[EXERCISE]:
Review the material line by line. Identify and copy every line that contains the string "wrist".

:: DATA PROVIDED

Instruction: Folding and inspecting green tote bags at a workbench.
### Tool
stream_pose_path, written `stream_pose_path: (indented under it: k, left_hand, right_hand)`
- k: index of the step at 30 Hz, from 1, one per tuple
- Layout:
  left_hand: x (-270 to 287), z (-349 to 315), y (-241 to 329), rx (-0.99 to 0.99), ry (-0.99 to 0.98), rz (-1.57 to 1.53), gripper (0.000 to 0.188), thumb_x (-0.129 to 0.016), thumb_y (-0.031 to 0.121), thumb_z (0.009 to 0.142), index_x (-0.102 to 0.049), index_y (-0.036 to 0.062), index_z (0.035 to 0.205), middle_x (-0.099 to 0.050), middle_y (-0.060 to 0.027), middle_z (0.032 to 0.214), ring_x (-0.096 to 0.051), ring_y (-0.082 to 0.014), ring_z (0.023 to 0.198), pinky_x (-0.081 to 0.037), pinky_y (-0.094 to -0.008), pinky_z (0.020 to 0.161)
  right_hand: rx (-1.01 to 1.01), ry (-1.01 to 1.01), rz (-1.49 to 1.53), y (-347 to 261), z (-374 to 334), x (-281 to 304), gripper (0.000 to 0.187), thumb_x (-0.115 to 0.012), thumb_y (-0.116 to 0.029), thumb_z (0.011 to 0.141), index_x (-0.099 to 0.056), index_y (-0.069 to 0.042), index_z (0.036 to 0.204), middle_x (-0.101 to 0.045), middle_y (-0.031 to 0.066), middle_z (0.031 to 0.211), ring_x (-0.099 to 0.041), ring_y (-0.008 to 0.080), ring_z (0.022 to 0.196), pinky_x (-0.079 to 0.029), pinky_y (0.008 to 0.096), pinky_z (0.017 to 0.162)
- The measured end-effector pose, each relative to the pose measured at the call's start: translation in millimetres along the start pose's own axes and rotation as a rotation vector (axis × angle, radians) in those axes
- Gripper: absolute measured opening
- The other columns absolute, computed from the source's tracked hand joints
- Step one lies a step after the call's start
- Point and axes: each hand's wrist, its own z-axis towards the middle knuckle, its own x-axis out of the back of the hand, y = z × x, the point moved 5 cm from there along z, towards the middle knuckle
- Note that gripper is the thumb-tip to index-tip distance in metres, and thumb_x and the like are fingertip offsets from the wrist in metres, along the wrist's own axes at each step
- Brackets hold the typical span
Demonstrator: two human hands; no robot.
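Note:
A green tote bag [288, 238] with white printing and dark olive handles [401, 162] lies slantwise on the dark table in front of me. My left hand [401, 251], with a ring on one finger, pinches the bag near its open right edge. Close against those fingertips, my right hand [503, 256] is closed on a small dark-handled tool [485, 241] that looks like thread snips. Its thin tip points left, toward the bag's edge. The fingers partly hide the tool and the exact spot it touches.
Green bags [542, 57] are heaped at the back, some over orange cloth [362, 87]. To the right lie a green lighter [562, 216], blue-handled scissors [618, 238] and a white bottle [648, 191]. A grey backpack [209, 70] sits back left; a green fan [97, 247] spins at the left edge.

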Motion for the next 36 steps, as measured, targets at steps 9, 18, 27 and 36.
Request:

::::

[COMPLETED EXERCISE]:
- Point and axes: each hand's wrist, its own z-axis towards the middle knuckle, its own x-axis out of the back of the hand, y = z × x, the point moved 5 cm from there along z, towards the middle knuckle
- Note that gripper is the thumb-tip to index-tip distance in metres, and thumb_x and the like are fingertip offsets from the wrist in metres, along the wrist's own axes at each step

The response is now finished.